### [Task details]
Looking at the data below, count the lines that contain the string "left". Write only the total.
___ Input data ___
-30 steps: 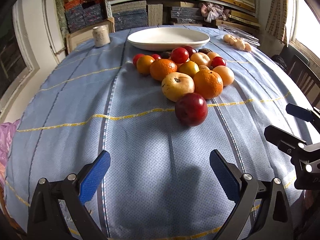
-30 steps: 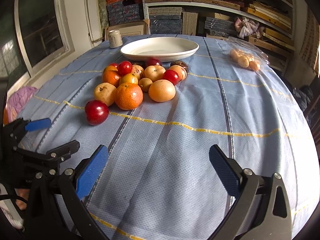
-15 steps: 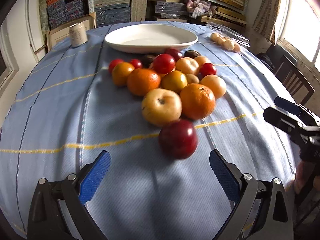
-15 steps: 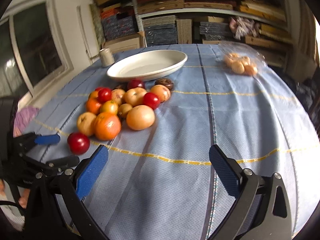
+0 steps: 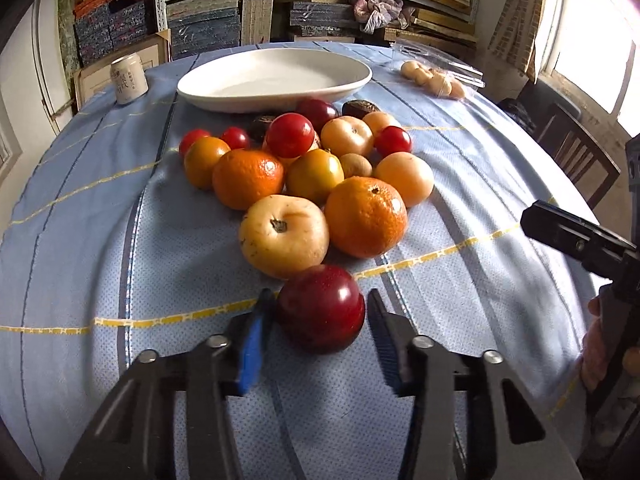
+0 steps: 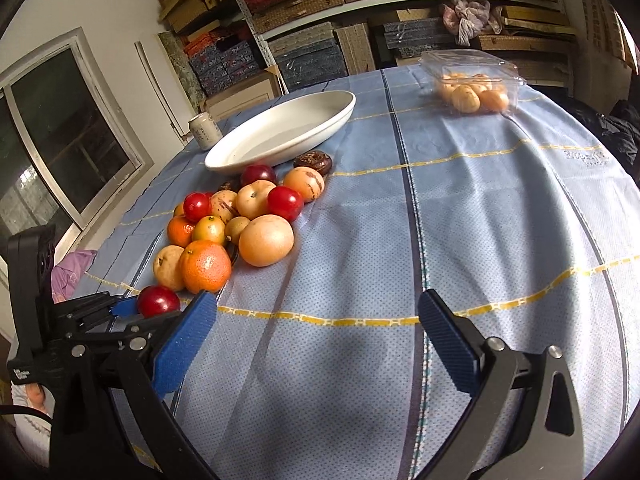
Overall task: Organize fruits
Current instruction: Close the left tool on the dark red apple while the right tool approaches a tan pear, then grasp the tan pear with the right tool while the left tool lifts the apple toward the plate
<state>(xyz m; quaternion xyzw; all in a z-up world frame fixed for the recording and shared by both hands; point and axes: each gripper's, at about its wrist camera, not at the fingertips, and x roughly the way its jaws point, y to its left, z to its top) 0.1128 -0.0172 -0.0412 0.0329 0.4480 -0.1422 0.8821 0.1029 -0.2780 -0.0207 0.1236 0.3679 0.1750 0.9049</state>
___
### [Solution below]
2